So when my heart rate started going through the roof during a running session [at the Rugby World Cup] in Paris, I wasn’t overly concerned at first. Maybe I hadn’t slept well, maybe I hadn’t eaten enough for breakfast, maybe I’d drunk too much coffee. Whatever it was, I thought my heart would go back to normal if I just took things a little bit easier.

But 15 minutes into what should have been a nice gentle jog, I looked at my watch and my heart rate was up at 230 beats per minute. To add some context, my resting heart rate is around 50 beats per minute. When I’m busting a gut during a game, it may reach 175.

My legs were like wet spaghetti, I couldn’t fill my lungs. And I was refereeing the crucial pool game between Wales and Australia four days later.

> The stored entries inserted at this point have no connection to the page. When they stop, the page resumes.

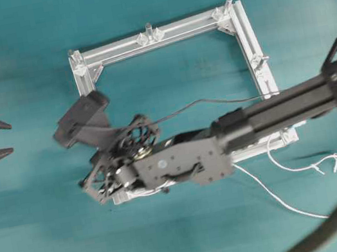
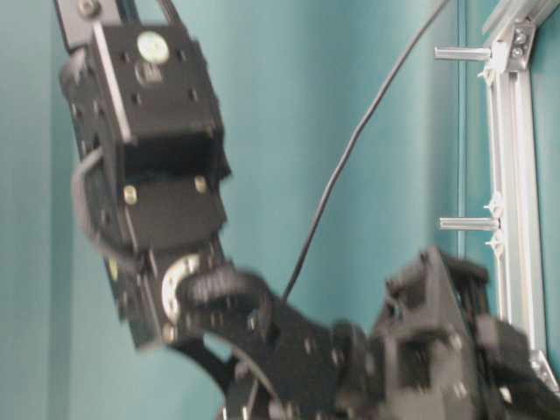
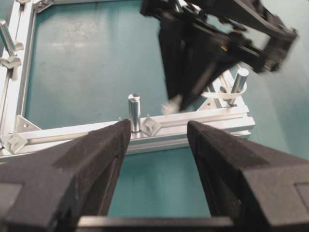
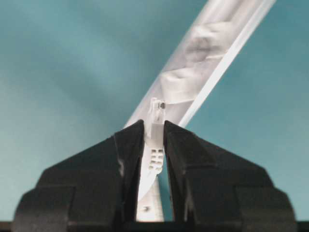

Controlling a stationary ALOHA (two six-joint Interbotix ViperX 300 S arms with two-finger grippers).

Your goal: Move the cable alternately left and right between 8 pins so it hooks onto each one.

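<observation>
Right tool (image 4: 153, 145) pinching cable (image 1: 286, 200) plug (image 4: 155, 126) between its fingertips — frame (image 1: 159, 36) bar just beyond, left tool (image 3: 159, 145) wide

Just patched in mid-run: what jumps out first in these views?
The right arm stretches across the silver frame, its tool pinching the cable's small plug near the frame's lower left corner. The left tool hangs open, facing a pin on the near bar.

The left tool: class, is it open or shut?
Open. The left tool shows a wide empty gap between its fingers, with the frame visible through it.
</observation>
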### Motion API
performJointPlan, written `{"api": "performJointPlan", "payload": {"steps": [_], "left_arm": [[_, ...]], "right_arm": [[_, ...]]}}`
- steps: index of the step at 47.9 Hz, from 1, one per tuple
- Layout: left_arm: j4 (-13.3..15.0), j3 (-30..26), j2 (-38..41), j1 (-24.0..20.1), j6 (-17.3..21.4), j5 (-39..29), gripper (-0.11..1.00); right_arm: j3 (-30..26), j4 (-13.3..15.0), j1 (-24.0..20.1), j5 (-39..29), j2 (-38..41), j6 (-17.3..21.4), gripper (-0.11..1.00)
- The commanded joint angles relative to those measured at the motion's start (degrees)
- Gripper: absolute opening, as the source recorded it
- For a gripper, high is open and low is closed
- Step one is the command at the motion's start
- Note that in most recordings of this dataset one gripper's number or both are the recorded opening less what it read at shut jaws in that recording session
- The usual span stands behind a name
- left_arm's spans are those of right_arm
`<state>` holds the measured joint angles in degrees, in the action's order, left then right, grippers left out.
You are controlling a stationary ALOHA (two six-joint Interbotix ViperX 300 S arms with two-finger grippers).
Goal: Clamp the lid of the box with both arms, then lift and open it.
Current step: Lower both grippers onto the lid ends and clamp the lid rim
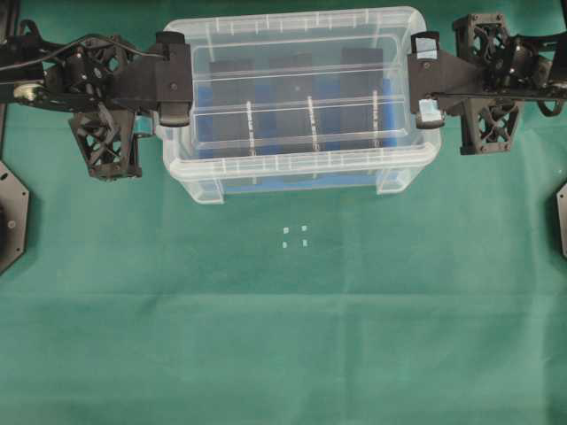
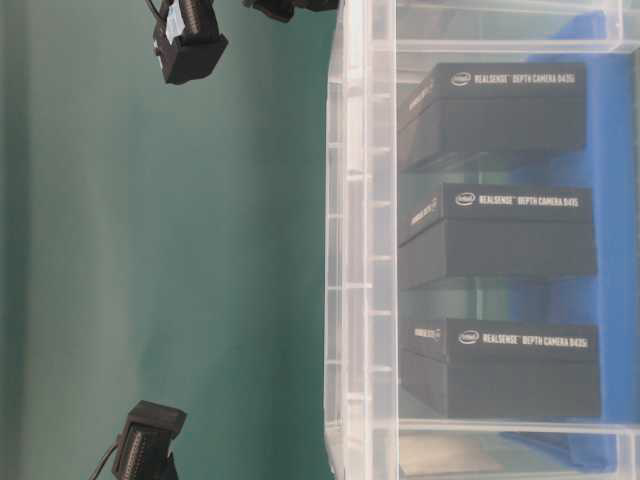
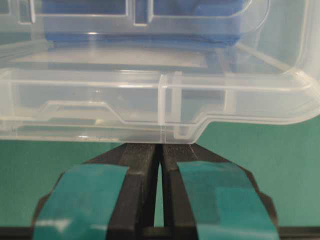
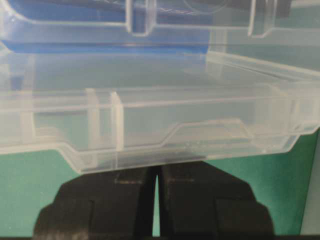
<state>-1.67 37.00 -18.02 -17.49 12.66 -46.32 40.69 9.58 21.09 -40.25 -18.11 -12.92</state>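
Lid (image 1: 297,104): clear plastic panel, ridged, spanning the box (image 1: 221,173) near the table's far edge. Status: clamped at both short ends; lifting apparently begun or pending, opening outstanding. Left gripper (image 3: 161,155) and right gripper (image 4: 156,172): fingers pinched onto lid rim.

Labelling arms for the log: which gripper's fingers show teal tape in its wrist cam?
The left gripper: teal tape patches on both fingers. The right gripper shows bare black fingers in its wrist view.
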Motion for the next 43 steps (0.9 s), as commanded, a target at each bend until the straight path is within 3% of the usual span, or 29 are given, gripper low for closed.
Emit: {"api": "performJointPlan", "payload": {"steps": [1,43], "left_arm": [[0.18,-2.20,0.62,0.18,-0.09,1.67,0.01],[0.18,-6.59,-0.18,1.49,-0.18,-1.58,0.01]], "right_arm": [[-3.16,-0.35,-2.64,2.11,1.23,0.53,0.00],[-5.89,-0.53,-3.78,-0.53,0.00,0.70,0.00]]}}
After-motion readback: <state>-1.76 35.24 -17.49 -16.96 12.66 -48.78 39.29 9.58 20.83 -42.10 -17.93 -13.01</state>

You might remember that I’d had ticker issues in the past. Back in 2009, I’d been diagnosed with atrial fibrillation and had an ablation operation. A few years after that, I went into tachycardia, which basically means my heart was racing and unable to regulate itself, and my cardiologist Richard Schilling had to reboot it.

So naturally I wondered if the same thing was happening again. And while I wasn’t scared, as in, ‘S---, I’m going to die’, I did worry that my fifth and final World Cup might be over almost before it had started. I had already refereed a pool game between Ireland and Tonga, but that’s not how I wanted to sign off.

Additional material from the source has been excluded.